Intellivision Amico: An ADHD-friendly game system

Photo courtesy of Tommy Tallarico, Intellivision Entertainment

First off, you may be asking, what the hell is Intellivision? Especially for the younger readers out there, it may be a valid question. Intellivision was the primary competitor for Atari. Released in 1979 by Mattel, it boasted significantly better graphics than Atari, but at a higher price point. At its peak, Intellivision held 22% of the video game market.

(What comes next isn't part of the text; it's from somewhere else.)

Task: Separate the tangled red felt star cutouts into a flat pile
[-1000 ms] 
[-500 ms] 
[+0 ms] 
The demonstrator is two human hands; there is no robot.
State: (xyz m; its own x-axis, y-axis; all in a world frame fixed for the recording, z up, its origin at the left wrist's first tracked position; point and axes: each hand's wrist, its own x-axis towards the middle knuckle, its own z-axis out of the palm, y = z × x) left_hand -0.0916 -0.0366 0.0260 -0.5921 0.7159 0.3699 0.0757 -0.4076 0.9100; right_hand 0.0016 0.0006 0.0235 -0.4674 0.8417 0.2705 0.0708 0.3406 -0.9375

Intellivision had a diverse catalog of games ranging from educational titles to sports, action, adventure, arcade, etc. It was billed as a machine that would entertain the whole family. And I can say it did that well, as I grew up with one in my house, and we all had a lot of fun playing that machine. To this day there are ‘differing accounts’ as to who is the best at Intellivision baseball.

What is Amico?

Amico is a new console being released by Intellivision Entertainment later this year. The goal behind the console is to “pick up where the Wii left off,” says CEO Tommy Tallarico. He also pointed to a slogan that’s part of Amico’s branding, “Together Again.” The modern image of gaming is one person sitting alone in front of a screen with a headset on. Tommy’s vision is to bring the family back together around video games.

So how does he propose to do this? Amico is the video game console that isn’t targeting hardcore gamers. It’s meant for the billions of people who play casual games every day. Much like the Nintendo Wii did over a decade ago, Amico’s goal is to reach friends and family, bringing together generations from kids to grandparents who can sit and play casual games in the same room together.

ADHD and gaming

In one of my first posts, I shared how I had become addicted to a mobile game. It started out as simply a bit of fun to let off some steam, but the game was designed to keep you coming back and spending more and more time and money on it. Eventually I was spending over half of my waking time each day either playing the game or participating in chats about the game. And there was constant pressure to engage in microtransactions in order to compete at the highest levels. Meanwhile, I ignored work, family, and friends. Back then I didn’t know I had ADHD, but I knew I had a problem.

This wasn’t the first time that a video game had combined with my undiagnosed ADHD to spin my life well out of balance. I’ve had many video game fixations over the years, and while I can’t say I didn’t enjoy the time—and obviously I am still passionate about gaming—I now know I have to guard myself against my life getting out of balance. And I am really looking for ways to connect with my kids around things we all love.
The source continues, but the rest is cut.